I subsequently did some legal work for Alan and in thanks, he gave me a gospel CD his sisters had self-released.  I planned to listen to to it once, just to be nice, then throw it way,  because in Nashville, everyone has a CD.  Unbeknownst to me, Alan's father was one of the original Fairfield Four, a world renowned gospel group.  Suffice to say, the McCrary Sisters' CD - their first one - was amazing.  I was blown away by it, and I no nothing about gospel music.  J.P. and I absolutely wore it out listening to it in my truck on the way to school, running errands, etc.  J.P.'s first "concert" was a McCrary Sisters' show at 3rd and Lindsley, where he was by far the youngest person in attendance.  One of Alan's sisters dedicated a song (J.P.'s favorite on the CD) to him and he was thrilled.  We also saw Alan perform a jaw dropping rendition of Marvin Gaye's "What's Going On?"  

Only in Nashville, and only in my neighborhood in Nashville, could something like this originate from a chance meeting on a walk home at night from Bongo Java after a run.  At least, that's how it seems to me.  That chance meeting led to a relationship with someone and memories I'll treasure forever.

Other than our boys, the greatest gift Jude has given me during out time together has been leading me down a path that ended in a place totally and completely out of my comfort zone.  Leaving the confines of Williamson County "bubble" to live in "the 'Hood" is probably the best example of that.  My life has been enriched in so many ways, large and small, by living in our house on Elliott Avenue and the surrounding neighborhood.  I have met people and formed friendships that I hope will last a lifetime, all because we decided to take a chance and buy this house in 2003, much to the chagrin of many of our friends and family.

In the early days, we got a lot of mail fro Jessie and Amy Plaster, the people who owned the house before us and renovated it.  On several occasions when we met someone from the neighborhood for the first time, they would look at us wistfully, nod their heads, and say something like "you bought Jessie and Amy's house.  They're so great."  It got to be a joke to Jude and me, since it happened so often.  We were just Jude and Phil, the slackers that bought Jessie and Amy's house.

Well, a funny thing happened over the last 12+ years.  In many ways, Jude and I became Jessie and Amy Plaster, or so it seems, as our lives became woven into the fabric of the neighborhood.  J.P and Joe played a large part in that, for sure.  After all, babies are a great conversation starter and conversation piece.  Many times as I strolled J.P., then later Joe, through the neighborhood, I stopped to talk to a neighbor I hadn't met yet, who wanted to take a peek inside the stroller (the magic City Elite, by Baby Jogger, that I've written about many times). Now, as our departure is imminent, those same neighbors who extolled the virtues of Jessie and Amy Plaster when we moved into the house look at us, shake their heads sadly, and tell us they wish we weren't leaving.  On many levels, I feel the same way.

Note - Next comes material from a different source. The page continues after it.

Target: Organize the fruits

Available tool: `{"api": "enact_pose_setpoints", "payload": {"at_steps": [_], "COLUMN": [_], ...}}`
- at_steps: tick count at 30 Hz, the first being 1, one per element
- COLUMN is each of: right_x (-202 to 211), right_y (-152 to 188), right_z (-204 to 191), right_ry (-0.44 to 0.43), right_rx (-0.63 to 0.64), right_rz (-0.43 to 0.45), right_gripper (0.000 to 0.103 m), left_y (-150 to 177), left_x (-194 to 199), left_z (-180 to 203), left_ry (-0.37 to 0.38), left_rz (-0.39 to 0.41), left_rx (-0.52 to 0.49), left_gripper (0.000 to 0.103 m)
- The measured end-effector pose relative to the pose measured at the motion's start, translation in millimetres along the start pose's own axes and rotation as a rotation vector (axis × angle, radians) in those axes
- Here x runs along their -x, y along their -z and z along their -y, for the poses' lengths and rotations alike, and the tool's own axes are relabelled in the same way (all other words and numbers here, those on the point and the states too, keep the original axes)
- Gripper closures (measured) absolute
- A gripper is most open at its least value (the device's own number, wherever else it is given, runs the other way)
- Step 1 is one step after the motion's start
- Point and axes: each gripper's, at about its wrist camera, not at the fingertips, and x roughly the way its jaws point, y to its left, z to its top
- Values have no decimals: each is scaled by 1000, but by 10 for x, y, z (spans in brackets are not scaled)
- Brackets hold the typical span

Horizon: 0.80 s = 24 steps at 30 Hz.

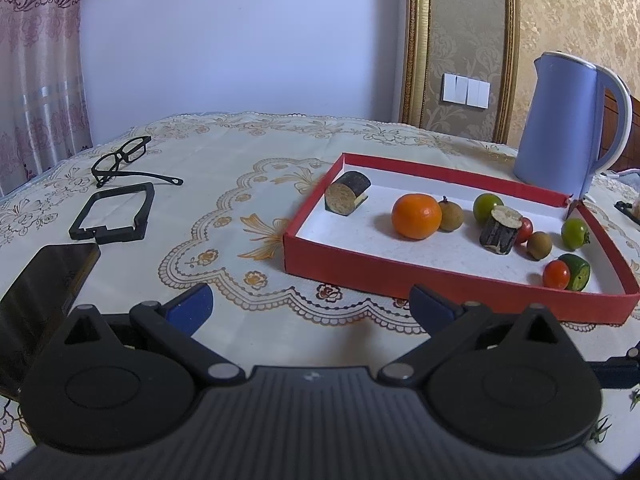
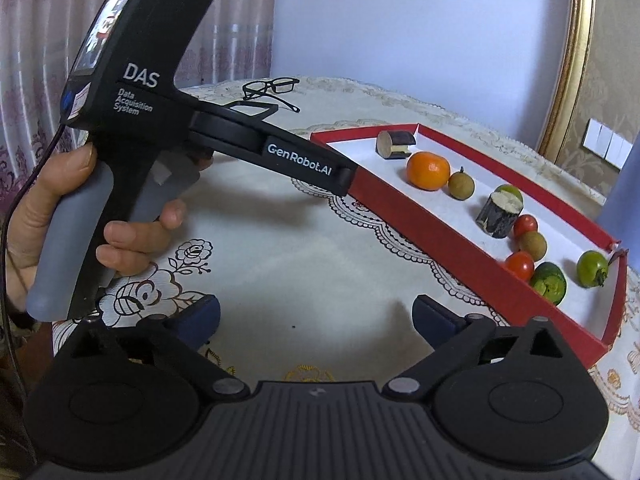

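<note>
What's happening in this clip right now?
A person holds a tool in each hand above the table. Both the left tool and the right tool are open and empty. The orange, tomatoes and other fruits sit in the red tray; nothing is being gripped.

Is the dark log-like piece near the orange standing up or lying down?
Lying on its side: the dark cut piece shows its round pale end sideways, beside the orange in the red box.

tray [image 1: 400, 276] right on table [image 1: 240, 208] | fruits inside (orange [image 1: 416, 216] leftmost) | kettle [image 1: 568, 120] behind | glasses [image 1: 124, 156] far left
</note>
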Motion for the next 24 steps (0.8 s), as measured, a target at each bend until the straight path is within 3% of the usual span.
{"api": "enact_pose_setpoints", "payload": {"at_steps": [6, 10, 24], "right_x": [-1, -48, -58], "right_y": [0, -4, -5], "right_z": [17, 150, 147], "right_ry": [-10, -66, -60], "right_rx": [-12, -83, -74], "right_rz": [-5, -28, -30], "right_gripper": [0, 0, 0], "left_y": [2, 4, 22], "left_x": [-1, -5, 41], "left_z": [-9, -6, 17], "left_ry": [1, 4, -14], "left_rz": [-1, -3, 25], "left_rx": [2, 0, -11], "left_gripper": [0, 0, 0]}}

A quick aside about Jessie and Amy Plaster is in order.  When we initially moved into the house, we noticed a black and white cat sitting on the window sill, outside, staring at us as we watched television in the den.  When we walked into the kitchen to make dinner, the same cat appeared like an apparition in the kitchen window, staring balefully inside at us.  Downstairs bedroom?  Same thing.  The black and white cat appeared in that window, as well.  We were puzzled, until I mentioned to Jude that the cat looked a lot like a black and white cat we had seen sleeping in a closet in the house when we looked at it before buying it.  We called our realtor, Reid, and he confirmed that Jessie and Amy Plaster, those paragons of neighborhood virtue, moved to North Carolina and left their cat at the house.  I guess it was their housewarming gift to us.

I'm tempted to leave NC at the house for the new owner, but of course, I can't do that.  She'll travel to our new house on Linden Avenue, where she will undoubtedly pee on the floor, just as she has done for more than a decade at our house on Elliott Avenue.  I could, and probably should, write a separate post about NC, because she truly has lived nine lives since we took her in as part of our family.  Another time, perhaps.

It's difficult to recall with any sense of detail our lives at the Elliott Avenue house before the boys were born.  For me, it's a collage of out of town travel for ultimate frisbee tournaments and Tennessee football games, tailgating for Titans' games, the occasional ultimate frisbee party (the Valentine's Day Soup Party, the Old School Ultimate Frisbee Party and the Ultimate Frisbee Christmas party come to mind), a succession of neighborhood boys mowing our grass (Anthony and Cameron), me cooking a lot for Jude, softball games in the City and Law leagues, countless runs through the neighborhood and really, just living a no pressure, freedom filled life without children.

It didn't take long for me to fall in love with "city life," in part because it was different from the life of so many of my friends were living, and different from the life I had previously lived.  On a certain level, I enjoyed traveling down a different path by living in the 'hood, where life had a little bit of grittiness to it.  For me, it was fun to be little different.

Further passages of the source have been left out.